◆ Assignment:
Write out all the records exactly, and keep any images out.

◆ Supplied records:

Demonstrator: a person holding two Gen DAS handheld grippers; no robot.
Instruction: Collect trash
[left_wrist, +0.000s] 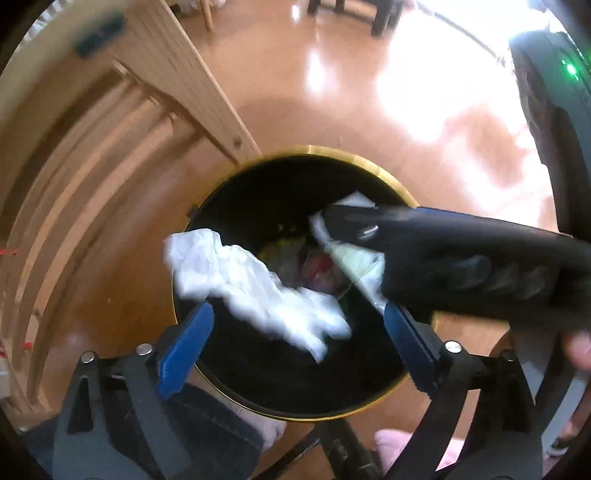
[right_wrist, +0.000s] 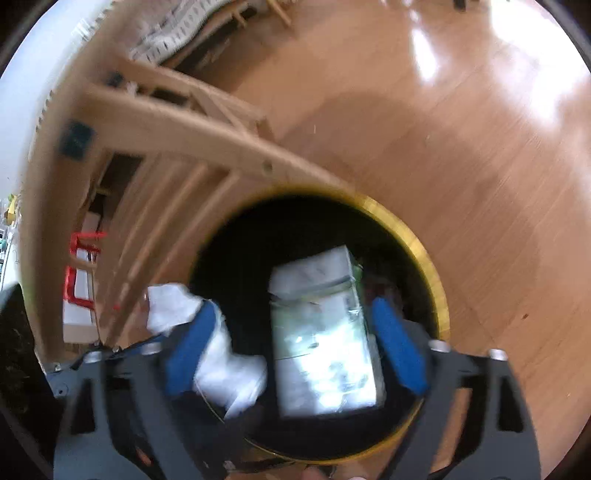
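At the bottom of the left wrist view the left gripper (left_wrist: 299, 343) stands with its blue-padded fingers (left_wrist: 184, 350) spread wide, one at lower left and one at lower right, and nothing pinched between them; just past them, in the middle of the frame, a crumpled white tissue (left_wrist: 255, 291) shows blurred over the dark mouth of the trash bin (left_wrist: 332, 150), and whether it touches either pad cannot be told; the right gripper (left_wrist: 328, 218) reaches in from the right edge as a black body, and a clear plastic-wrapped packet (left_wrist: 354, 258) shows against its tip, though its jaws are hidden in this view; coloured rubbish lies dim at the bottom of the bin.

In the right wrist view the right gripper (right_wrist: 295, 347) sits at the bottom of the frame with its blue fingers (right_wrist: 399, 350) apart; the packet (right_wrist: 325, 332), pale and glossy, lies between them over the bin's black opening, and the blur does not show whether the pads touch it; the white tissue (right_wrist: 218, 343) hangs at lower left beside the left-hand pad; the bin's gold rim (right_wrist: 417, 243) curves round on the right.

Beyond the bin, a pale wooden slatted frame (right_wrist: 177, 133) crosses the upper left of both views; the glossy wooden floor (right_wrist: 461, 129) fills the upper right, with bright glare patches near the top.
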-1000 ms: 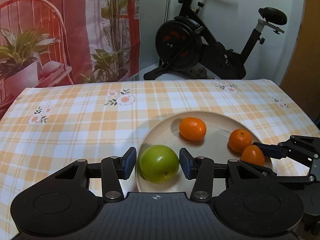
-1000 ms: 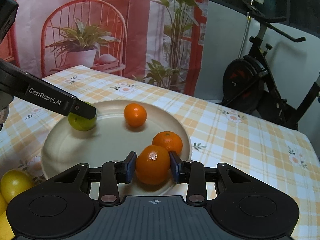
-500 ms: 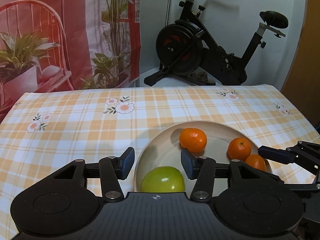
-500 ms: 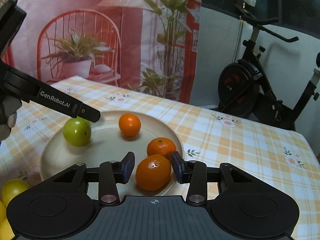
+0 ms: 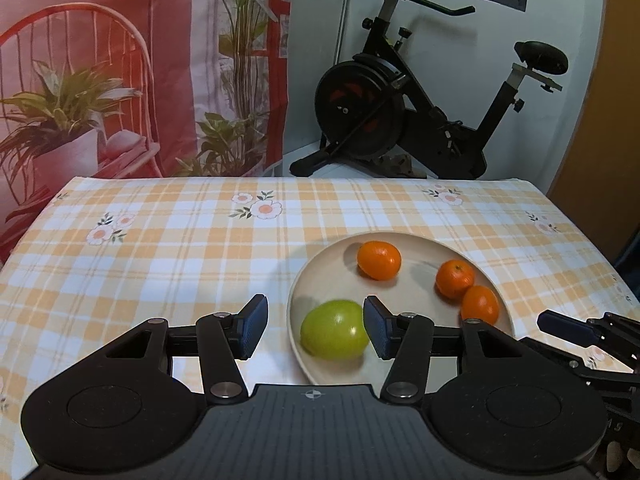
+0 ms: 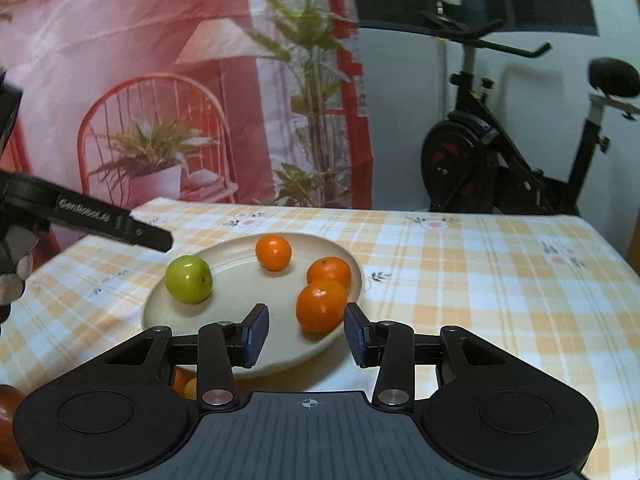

◆ Worked solution:
Demonstrator: a person holding two Gen DAS handheld grippers; no robot.
Instruction: Collect trash
[left_wrist, +0.000s] 
[right_wrist, +0.000s] 
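At the bottom of the left wrist view the left gripper (left_wrist: 299, 343) stands with its blue-padded fingers (left_wrist: 184, 350) spread wide, one at lower left and one at lower right, and nothing pinched between them; just past them, in the middle of the frame, a crumpled white tissue (left_wrist: 255, 291) shows blurred over the dark mouth of the trash bin (left_wrist: 332, 150), and whether it touches either pad cannot be told; the right gripper (left_wrist: 328, 218) reaches in from the right edge as a black body, and a clear plastic-wrapped packet (left_wrist: 354, 258) shows against its tip, though its jaws are hidden in this view; coloured rubbish lies dim at the bottom of the bin.

In the right wrist view the right gripper (right_wrist: 295, 347) sits at the bottom of the frame with its blue fingers (right_wrist: 399, 350) apart; the packet (right_wrist: 325, 332), pale and glossy, lies between them over the bin's black opening, and the blur does not show whether the pads touch it; the white tissue (right_wrist: 218, 343) hangs at lower left beside the left-hand pad; the bin's gold rim (right_wrist: 417, 243) curves round on the right.

Beyond the bin, a pale wooden slatted frame (right_wrist: 177, 133) crosses the upper left of both views; the glossy wooden floor (right_wrist: 461, 129) fills the upper right, with bright glare patches near the top.
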-1000 ms: 
-1000 ms: 
-500 ms: 
-500 ms: 
+0 ms: 
+0 ms: 

The exercise has been fully answered.